Я не смотрел на тех, кто говорил.
Я смотрел прямо перед собой.
А прямо передо мной тускло светился в лучах заката, бьющих в пыльные высокие окна, пыльный пол актового зала, где меня лишали моего священства, маячили пыльные кресла, виднелся край дощатой грязной сцены, и все было буднично, скучно, страшно, темно и пыльно. И бесповоротно все.
И я сказал себе: все, отец Серафим, отпрыгался, уже больше ты не отец и не Серафим ты никакой. Что дальше в жизни будет с тобой?
И я поднял лицо. И поднял глаза.
И увидел наверху не купол деревенской, бедной церковки моей, где я много, много долгих лет все свои службы нищие служил; а светлое женское лицо увидел я, и красавица моя глядела мне в глаза, и я ей в душу глядел.

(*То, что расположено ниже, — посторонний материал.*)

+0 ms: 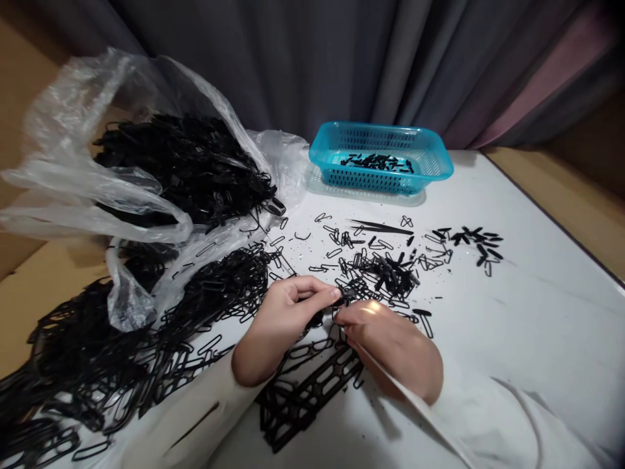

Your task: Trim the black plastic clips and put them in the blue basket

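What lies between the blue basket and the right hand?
In the head view: black tweezers, scattered thin black loops and a heap of small black pieces.

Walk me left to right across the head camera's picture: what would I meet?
Clear plastic bag stuffed with black pieces → left hand → right hand → small cluster of black pieces.

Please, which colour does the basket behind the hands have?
The basket is translucent blue, seen best in the head view.
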The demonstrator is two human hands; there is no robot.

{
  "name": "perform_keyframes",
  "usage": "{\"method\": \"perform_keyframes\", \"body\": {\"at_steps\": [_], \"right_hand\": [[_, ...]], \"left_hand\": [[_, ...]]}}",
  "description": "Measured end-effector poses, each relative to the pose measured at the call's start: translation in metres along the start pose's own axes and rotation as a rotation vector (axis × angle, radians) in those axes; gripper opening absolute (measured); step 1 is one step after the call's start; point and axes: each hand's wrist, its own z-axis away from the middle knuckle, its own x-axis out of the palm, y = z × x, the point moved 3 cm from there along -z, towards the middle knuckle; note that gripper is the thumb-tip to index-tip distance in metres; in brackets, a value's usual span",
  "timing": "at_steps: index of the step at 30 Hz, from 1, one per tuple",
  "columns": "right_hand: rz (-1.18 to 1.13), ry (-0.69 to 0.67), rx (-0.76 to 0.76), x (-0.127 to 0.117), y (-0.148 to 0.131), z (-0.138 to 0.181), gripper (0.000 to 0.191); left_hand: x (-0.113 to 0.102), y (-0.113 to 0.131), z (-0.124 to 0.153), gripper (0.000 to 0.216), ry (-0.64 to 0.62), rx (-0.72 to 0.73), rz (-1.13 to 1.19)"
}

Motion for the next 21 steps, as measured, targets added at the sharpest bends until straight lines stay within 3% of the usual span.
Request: {"method": "perform_keyframes", "body": {"at_steps": [3, 10, 21], "right_hand": [[-0.008, 0.003, 0.024, -0.001, 0.001, -0.002, 0.017], [0.049, 0.21, 0.099, -0.015, -0.002, -0.009, 0.017], [0.092, 0.247, 0.117, -0.016, -0.004, -0.009, 0.017]], "left_hand": [[0.001, 0.002, -0.001, 0.014, -0.01, 0.023, -0.021], [-0.007, 0.008, -0.005, 0.012, -0.13, -0.002, -0.189], [-0.003, 0.013, -0.003, 0.014, -0.223, 0.153, -0.36]]}}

И поднял руку. И перекрестился широко на сияющий потолок. На чистое, бездонное небо мое, жизнь мою.
И шепоток рядом услышал: «Крестись, крестись вот теперь! Не накрестишься…»
И я обернулся к шепчущему и громко, на весь пыльный актовый зал, сказал ему:
– Да что ж вы злые-то все какие, а? Злые, несытые? Что вы так любите пить кровь людскую?